The use of chants such as 'Oh, ah, up the Ra' have to go in order to reconcile properly with the unionist community in Northern Ireland.
Columnist and podcast host Joe Brolly was speaking after some concert-goers sang the chant to the Wolfe Tones song 'Celtic Symphony' in Belfast on Sunday.
The Féile an Phobail festival has since been branded a "hatefest" by DUP Stormont representative Emma Little-Pengelly.
Mr Brolly told The Hard Shoulder the use of the chant could be to do with area of west Belfast.
"Part of it is giving a finger to the British empire and the machinery of the state," he said.

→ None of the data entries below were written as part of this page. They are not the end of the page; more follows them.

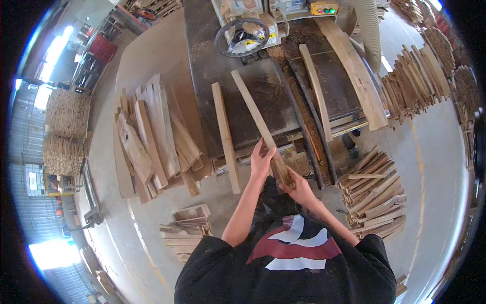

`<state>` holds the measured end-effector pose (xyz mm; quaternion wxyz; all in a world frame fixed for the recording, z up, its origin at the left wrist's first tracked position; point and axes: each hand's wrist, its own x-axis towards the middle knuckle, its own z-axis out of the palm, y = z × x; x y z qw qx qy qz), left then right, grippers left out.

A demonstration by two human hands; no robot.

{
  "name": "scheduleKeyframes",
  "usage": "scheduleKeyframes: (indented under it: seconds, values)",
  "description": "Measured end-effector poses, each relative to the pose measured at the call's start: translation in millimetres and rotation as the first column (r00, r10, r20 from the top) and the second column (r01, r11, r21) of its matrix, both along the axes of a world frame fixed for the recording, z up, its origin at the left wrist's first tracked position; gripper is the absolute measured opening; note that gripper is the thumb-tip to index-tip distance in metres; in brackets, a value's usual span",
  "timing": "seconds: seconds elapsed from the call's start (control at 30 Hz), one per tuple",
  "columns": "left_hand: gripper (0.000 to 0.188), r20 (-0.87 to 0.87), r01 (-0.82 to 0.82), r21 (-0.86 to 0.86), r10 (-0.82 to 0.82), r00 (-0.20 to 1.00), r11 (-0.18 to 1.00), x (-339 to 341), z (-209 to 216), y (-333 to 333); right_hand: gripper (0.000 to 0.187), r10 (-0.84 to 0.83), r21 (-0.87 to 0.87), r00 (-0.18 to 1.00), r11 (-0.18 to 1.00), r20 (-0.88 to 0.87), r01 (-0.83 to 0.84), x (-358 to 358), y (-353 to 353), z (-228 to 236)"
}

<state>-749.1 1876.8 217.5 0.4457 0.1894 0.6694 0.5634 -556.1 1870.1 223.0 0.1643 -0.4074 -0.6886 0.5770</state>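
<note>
A long, narrow wooden strip (255, 115) slants away from me over the dark machine table (202, 55). My left hand (262, 159) grips it partway along its near half, thumb on top. At its near end my right hand (298, 187) is closed round the wood, close to my body. To the left of the held piece, another wooden strip (226, 137) lies on the table with its end jutting over the front edge. On the right side of the table rest a third narrow strip (315, 91) and a wider curved board (354, 71).
A black handwheel (242, 37) and a control box with lit buttons (324, 8) sit on the machine, beside a ribbed hose (368, 30). A metal-edged track (311, 137) crosses the table. Boards (152, 137) are heaped at left; stacked strips (377, 195) stand at right.
</note>
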Motion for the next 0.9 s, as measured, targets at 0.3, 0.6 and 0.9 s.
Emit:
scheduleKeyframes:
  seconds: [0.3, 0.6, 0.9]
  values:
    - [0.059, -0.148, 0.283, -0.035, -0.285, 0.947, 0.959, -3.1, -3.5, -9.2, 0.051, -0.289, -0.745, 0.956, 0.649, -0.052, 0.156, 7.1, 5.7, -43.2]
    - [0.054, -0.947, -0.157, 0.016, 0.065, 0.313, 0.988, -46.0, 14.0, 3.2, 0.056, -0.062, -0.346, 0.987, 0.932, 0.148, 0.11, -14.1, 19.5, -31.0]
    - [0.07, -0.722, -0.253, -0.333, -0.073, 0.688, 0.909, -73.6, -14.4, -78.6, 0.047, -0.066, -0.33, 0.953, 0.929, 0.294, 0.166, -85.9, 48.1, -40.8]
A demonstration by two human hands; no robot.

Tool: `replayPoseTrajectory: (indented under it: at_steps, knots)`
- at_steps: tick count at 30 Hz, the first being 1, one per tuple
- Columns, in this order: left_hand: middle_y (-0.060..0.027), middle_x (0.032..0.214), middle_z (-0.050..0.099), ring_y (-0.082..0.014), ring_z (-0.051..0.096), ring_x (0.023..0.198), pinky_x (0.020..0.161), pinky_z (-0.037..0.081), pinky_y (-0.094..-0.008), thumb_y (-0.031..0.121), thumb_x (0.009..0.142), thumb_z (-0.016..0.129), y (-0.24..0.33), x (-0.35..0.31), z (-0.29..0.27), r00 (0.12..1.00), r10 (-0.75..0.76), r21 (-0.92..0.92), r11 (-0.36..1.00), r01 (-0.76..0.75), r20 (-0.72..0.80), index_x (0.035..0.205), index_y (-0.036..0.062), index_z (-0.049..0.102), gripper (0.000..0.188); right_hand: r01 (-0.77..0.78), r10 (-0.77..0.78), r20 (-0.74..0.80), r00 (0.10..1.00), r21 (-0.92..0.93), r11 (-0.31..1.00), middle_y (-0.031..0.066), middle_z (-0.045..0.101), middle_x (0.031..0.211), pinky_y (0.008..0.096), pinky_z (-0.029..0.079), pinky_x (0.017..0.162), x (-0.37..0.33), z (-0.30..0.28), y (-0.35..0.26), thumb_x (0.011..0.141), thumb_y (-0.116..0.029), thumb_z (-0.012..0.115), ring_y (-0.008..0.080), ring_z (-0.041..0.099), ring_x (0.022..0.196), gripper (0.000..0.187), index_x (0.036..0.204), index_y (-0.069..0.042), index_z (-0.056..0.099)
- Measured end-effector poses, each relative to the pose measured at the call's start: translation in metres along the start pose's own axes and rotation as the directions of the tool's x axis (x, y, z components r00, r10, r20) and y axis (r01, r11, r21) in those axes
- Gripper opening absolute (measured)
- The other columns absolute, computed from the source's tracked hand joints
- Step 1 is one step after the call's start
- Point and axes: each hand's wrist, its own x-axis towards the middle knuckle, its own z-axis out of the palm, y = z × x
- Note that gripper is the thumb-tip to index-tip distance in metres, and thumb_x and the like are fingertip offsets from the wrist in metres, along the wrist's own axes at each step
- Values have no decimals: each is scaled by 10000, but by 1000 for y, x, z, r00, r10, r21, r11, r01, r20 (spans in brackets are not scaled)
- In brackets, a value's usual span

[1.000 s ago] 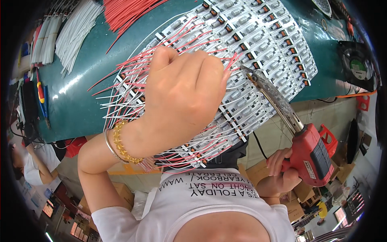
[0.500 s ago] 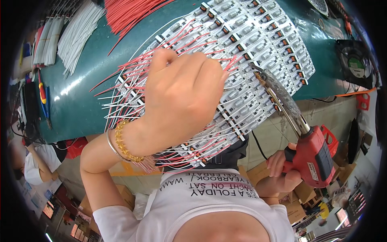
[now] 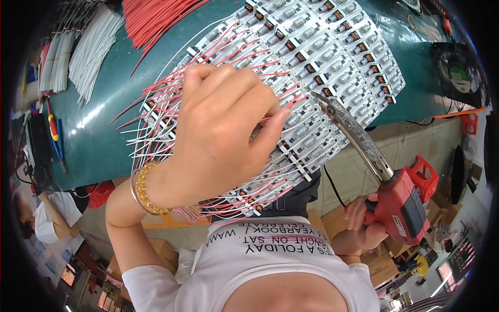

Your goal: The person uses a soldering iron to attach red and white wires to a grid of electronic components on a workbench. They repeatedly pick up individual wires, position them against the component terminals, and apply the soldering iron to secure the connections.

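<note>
A wide panel of small white circuit boards lies on the table, with rows of orange-and-black parts on it. Over its left half, my left hand is closed with curled fingers and thumb. Short red wires show at its fingertips, though the grip itself is partly hidden. My right hand is wrapped around the handle of a red soldering gun. The gun's dark tip is over the boards, just right of my left fingertips. Many red and white wires stick out along the panel's left side.
On the green tabletop lie bundles of white wires and red wires at the far left. A screwdriver is at the left. A black fan stands at the right. Another person sits at lower left.
My left hand has shifted slightly left, its thumb now lower and farther from the fingers. The soldering gun's tip has moved a little left and down. The panel appears slightly farther left.
</note>
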Motion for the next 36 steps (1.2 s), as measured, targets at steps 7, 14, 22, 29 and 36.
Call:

"I think also in relation to the IRA young people, who don't really understand what it was all about.
"You look at this: it's absolutely vibrant, it's joy, it's 'Oh, ah, up the Ra'.

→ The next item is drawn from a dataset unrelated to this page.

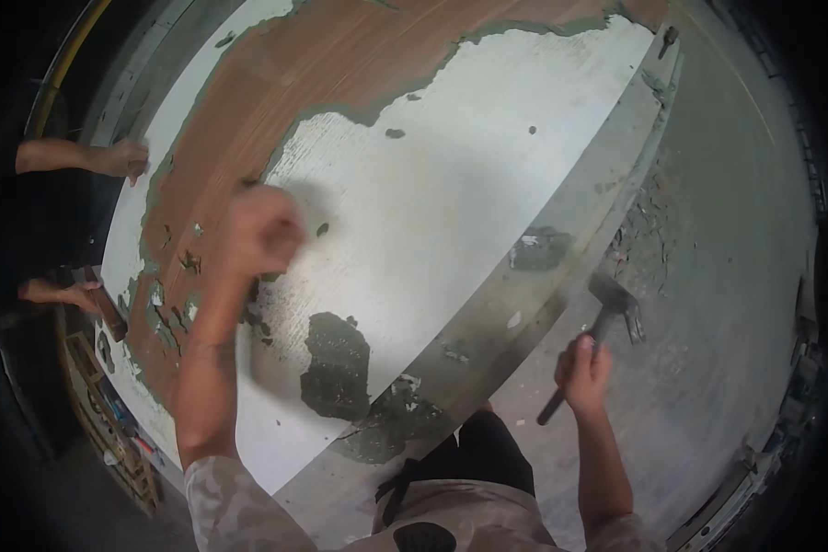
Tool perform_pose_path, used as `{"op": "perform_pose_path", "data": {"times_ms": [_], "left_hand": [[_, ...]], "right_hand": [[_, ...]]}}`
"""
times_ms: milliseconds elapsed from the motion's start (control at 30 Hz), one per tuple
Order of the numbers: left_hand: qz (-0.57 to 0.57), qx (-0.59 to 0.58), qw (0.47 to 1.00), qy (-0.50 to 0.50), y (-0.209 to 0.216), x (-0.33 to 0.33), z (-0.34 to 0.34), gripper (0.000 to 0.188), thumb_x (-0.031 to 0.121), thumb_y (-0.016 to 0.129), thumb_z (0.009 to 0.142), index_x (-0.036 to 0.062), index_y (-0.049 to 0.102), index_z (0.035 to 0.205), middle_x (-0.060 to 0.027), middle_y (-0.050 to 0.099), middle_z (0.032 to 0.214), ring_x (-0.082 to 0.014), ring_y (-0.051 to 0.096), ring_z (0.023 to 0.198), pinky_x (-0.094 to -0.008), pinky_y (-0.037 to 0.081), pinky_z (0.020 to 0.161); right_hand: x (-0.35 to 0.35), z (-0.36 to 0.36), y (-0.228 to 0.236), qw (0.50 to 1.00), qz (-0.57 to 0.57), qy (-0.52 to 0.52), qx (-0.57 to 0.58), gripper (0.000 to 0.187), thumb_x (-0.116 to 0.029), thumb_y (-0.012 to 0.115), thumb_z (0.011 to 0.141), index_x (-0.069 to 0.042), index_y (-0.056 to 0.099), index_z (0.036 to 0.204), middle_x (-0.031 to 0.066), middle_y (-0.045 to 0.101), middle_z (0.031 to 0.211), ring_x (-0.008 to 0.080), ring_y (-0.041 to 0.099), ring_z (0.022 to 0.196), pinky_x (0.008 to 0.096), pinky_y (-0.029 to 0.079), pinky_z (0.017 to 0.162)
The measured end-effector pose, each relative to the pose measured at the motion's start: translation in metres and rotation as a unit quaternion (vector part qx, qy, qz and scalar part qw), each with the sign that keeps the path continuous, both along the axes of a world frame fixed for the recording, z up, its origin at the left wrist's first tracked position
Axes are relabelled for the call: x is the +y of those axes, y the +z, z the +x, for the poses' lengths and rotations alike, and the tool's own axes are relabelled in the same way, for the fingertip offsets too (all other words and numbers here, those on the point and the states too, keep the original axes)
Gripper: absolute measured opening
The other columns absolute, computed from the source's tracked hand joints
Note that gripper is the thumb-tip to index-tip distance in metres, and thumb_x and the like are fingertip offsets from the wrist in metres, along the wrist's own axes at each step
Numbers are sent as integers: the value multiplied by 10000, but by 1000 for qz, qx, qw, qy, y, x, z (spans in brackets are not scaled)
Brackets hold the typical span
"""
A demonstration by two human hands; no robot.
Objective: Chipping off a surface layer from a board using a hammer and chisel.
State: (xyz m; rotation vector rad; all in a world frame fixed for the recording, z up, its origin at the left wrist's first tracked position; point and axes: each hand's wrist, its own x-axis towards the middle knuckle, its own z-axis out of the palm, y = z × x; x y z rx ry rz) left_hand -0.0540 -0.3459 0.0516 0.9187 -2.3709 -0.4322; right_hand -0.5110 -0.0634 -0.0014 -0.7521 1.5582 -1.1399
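Observation:
A large panel (pixel 451 175) with a white face lies in front of me. Part of it bears a reddish-brown layer (pixel 276 69) with ragged green edges. Over the panel's left half, my left hand (pixel 262 230) is curled closed and blurred by motion; what it holds, if anything, is hidden. My right hand (pixel 584 373) grips a hammer (pixel 607 308) by its dark handle, out to the right beyond the panel's edge, with its head up and smeared by motion. A flat dark-green chunk (pixel 336 368) sits on the white face nearer to me.
Across the panel, another person's hand (pixel 124 161) rests at its left rim, and their other hand (pixel 87 296) is by a brown block (pixel 109 308). A grey strip (pixel 497 322) with green residue runs along the near edge. Broken bits (pixel 644 230) lie on the floor.

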Motion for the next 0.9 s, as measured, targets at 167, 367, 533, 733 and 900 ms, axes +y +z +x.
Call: {"op": "perform_pose_path", "data": {"times_ms": [167,367,533,733,900], "left_hand": [[181,321,911,188,32,-10,80,163,13,622,995,60,570,848,15,593,728,-76,572,674,-241,473,632],[-34,76,956,280,68,80,-12,210,49,787,892,39,579,917,-20,587,679,-75,545,598,-231,445,573],[-8,-176,847,501,59,95,-23,475,350,833,822,19,645,1106,-167,706,975,-444,689,932,-512,556,786],[154,-264,785,539,12,80,35,393,299,772,831,-5,708,1073,-213,740,930,-445,710,949,-531,565,813],[83,-22,830,551,17,110,209,269,265,714,872,14,737,965,-202,737,810,-287,748,730,-443,565,707]], "right_hand": [[25,-27,13,1000,16,-22,7,322,-342,457,1122,-107,410,907,-32,384,596,68,396,429,253,313,360],[35,21,16,988,45,-102,-106,379,-367,468,1118,-120,401,838,-25,369,565,90,377,408,271,308,366],[53,26,50,993,55,-41,-100,349,-315,495,1111,-78,441,862,-8,448,556,93,423,413,269,332,382],[105,-12,76,999,43,16,20,315,-267,516,1102,-95,417,856,-18,441,563,83,431,419,260,329,376],[142,-37,96,999,49,-1,-4,304,-263,524,1098,-97,418,865,-27,438,551,75,429,411,260,329,378]]}}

"My son was at it and his best friend who is - as he describes it - half a Protestant.
"His father's a Protestant and his mother's a Catholic, and there they are bouncing up and down singing, 'Oh, ah, up the Ra'.
"So I think [for] a lot of younger people it's more a sense of identity, of saying, 'We had no army, we had no police, but what we had was the Ra and they stood up for us'.
"It's not for me".
'Who we were'
Mr Brolly said he believes the population wants to show it is no longer 'under the thumb.'
"I think there's a strong element of that going on in west Belfast now," he said.
"Here we are, a vibrant, young, well-educated population; we've come through The Troubles, we've had the legacy handed down and we will celebrate the IRA because they were part and parcel of who we were".
Mr Brolly said he believes there is no need for the chant anymore.
"In order to reconcile properly with people of good faith in the other community, something like 'Oh ah up the Ra' - for me - it has to go," he said.
"I understand that it's not a call to arms, and it's nothing like that anymore.
"Even though it's a dumb song and it's about graffiti on a wall in Glasgow, shouting 'Oh ah up the Ra' it must be depressing for people in the unionist community who've lost loved ones.
"It must be very hurtful and depressing, and honestly I think we're better than that," he added.